HTML: The Definitive Guide
the encyclopaedia of HTML coding and web design
Most people in the academic and business world are still using HTML Standard 2.0 browsers – partly because of corporate lethargy and partly because upgrading is so costly and disruptive in big organisations. At least these people have had the good fortune to miss out the Standard 3.0 phase, which was something of a dog’s breakfast. Designers however (the people who actually create the Web pages for our consumption) are always keen to make the screen more attractive and escape the confine of earlier standards. In fact they have a doubly difficult job. They might wish to adopt the latest features, but if their sites are to be viewable by people still lumbered with older browsers, they are also under constraint to make their pages ‘backwardly compatible’. This is no easy task.
The first edition of Musciano and Kennedy’s book on HTML was rather boldly entitled The Definitive Guide.
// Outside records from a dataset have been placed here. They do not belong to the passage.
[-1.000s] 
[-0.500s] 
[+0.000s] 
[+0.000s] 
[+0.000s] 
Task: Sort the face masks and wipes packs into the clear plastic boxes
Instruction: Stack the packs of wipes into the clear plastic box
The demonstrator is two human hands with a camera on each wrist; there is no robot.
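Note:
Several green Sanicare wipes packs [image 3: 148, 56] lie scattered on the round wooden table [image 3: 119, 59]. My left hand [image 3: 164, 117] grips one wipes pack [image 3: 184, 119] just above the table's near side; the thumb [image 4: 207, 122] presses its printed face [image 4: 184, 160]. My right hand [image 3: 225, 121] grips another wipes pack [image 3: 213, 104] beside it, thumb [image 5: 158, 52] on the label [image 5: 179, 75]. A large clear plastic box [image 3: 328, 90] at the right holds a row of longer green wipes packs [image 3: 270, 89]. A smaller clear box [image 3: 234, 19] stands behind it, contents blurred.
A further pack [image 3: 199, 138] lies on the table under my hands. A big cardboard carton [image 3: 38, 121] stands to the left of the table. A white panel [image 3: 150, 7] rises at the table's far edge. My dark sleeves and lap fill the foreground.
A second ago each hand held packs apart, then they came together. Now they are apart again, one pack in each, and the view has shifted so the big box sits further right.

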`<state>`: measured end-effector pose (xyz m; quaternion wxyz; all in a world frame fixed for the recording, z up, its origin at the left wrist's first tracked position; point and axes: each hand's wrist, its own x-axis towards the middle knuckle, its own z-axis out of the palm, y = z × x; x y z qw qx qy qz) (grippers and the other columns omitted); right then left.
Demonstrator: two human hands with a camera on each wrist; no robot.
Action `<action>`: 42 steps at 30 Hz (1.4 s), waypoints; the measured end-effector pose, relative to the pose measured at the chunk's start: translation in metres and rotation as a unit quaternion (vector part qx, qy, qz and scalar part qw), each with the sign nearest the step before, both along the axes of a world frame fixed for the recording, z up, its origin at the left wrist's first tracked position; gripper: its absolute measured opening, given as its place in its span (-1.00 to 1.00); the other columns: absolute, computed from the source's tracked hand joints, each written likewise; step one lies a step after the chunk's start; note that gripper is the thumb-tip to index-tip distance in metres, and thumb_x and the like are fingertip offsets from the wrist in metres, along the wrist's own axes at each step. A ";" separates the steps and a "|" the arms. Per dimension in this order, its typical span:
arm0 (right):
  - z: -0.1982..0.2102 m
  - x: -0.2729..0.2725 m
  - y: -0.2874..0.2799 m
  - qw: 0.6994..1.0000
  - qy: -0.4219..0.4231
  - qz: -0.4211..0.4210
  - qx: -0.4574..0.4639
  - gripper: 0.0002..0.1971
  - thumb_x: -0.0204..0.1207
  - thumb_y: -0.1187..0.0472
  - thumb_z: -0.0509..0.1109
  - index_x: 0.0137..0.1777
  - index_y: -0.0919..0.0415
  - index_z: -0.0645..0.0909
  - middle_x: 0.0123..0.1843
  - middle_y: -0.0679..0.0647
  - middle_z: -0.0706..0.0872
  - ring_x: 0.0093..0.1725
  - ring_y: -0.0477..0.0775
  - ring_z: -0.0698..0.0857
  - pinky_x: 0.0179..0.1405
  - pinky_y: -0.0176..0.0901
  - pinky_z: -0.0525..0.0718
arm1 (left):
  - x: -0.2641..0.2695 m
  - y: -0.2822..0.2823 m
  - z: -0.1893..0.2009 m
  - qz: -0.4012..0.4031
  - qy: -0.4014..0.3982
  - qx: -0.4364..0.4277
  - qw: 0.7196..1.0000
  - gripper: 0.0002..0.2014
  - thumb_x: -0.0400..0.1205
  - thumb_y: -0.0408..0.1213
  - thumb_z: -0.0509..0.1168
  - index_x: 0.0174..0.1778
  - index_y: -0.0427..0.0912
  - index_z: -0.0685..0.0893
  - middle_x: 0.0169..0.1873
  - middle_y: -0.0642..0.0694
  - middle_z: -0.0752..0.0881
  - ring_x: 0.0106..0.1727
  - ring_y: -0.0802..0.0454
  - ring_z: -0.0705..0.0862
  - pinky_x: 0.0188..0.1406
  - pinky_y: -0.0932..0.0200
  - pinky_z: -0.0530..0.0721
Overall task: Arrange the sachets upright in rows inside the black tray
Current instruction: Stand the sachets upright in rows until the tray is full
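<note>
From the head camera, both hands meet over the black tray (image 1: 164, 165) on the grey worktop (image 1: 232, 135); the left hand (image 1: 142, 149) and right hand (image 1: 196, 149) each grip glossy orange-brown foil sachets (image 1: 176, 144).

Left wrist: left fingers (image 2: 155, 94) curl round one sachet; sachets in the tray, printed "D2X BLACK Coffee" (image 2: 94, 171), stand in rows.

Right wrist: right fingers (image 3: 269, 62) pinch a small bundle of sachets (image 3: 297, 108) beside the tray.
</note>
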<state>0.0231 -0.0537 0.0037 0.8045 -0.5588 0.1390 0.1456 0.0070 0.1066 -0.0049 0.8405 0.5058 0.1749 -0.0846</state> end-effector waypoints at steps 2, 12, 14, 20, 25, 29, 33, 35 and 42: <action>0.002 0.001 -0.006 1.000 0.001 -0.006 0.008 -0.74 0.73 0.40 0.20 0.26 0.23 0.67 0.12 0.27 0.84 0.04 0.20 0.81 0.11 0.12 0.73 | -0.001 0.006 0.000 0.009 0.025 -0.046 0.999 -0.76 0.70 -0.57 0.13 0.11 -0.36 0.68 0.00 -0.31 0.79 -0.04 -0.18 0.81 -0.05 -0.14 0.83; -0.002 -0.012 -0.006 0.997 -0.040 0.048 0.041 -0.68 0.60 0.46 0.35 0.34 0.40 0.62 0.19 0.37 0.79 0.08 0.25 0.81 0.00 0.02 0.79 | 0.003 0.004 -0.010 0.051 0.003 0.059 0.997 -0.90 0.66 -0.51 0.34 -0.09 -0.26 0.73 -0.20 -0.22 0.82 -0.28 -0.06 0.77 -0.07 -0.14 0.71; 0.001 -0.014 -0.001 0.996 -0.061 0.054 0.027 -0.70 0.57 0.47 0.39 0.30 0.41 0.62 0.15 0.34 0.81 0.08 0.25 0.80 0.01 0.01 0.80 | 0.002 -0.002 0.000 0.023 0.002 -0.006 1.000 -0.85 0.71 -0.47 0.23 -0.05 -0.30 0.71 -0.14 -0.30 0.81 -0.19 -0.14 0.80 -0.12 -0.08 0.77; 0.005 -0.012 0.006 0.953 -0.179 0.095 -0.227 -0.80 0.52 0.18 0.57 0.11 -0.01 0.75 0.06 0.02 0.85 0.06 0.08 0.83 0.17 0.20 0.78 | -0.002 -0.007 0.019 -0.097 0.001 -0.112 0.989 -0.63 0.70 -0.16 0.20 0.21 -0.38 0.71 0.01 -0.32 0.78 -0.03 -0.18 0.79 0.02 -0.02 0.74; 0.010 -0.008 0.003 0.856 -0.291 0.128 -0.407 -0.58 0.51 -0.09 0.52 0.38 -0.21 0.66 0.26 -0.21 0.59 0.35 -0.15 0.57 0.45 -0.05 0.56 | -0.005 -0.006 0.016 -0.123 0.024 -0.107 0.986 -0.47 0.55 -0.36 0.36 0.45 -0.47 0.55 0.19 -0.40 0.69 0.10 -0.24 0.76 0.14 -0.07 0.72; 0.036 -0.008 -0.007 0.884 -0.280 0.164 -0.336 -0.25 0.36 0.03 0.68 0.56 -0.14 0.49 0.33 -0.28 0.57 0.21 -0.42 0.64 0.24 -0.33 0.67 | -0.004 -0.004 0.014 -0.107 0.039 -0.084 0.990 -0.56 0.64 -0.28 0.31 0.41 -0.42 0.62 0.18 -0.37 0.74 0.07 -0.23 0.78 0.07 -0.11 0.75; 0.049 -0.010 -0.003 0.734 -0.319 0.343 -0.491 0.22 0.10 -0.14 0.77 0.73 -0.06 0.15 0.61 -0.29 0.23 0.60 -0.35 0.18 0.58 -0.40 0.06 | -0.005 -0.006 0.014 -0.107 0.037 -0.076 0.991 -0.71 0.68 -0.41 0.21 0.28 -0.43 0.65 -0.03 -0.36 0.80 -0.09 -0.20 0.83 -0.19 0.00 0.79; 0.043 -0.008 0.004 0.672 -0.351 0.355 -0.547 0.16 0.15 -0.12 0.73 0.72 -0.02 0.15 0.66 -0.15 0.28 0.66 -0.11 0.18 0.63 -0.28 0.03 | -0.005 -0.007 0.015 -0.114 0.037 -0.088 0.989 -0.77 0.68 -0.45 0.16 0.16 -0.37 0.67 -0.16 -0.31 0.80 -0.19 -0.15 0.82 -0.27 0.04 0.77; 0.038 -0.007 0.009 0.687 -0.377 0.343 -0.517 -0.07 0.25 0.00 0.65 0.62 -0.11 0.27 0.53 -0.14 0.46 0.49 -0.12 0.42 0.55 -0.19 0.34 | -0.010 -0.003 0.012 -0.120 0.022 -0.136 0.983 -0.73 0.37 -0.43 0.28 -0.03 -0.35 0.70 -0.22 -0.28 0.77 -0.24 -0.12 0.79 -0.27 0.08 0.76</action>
However, many of the predictions they made then have been substantiated by subsequent meetings of the W3C committee, which decides on these standards. [It’s recently been rumoured that both Microsoft and Netscape try to pack this committee with their appointees.]
The third edition of their reference manual offers an update which includes the latest additions to Standard 4.0 of the official HTML code. They claim that this is a ‘clearer and cleaner standard’ than any previous, but they also admit that Netscape and Microsoft incorporate features not included in the present standard. Fortunately, they take a realistic view of this browser war and make clear which standards are adopted (or not) by the Big Two. So what’s really new here?
I still find it difficult to remember what is an attribute, a physical style, and why some tags are ‘deprecated’. They even include some which are now obsolete (for historical reasons) which just goes to illustrate their thoroughness. However, you still have to be prepared for a rather abstract manner of expression:
like most other tagged segments of content, user-related events can happen in and around the BLOCK QUOTE tag
But having used the first edition regularly over the last year or two, I can confirm that their manner of writing is amply compensated by the reliability of the advice they offer.
Obviously you should buy this latest edition, but it’s reassuring to know that Musciano and Kennedy continue to offer a guide which stays within the limits of the latest HTML standard, whilst recognising that you will want to go beyond it. In this regard the publisher generously offers an online update.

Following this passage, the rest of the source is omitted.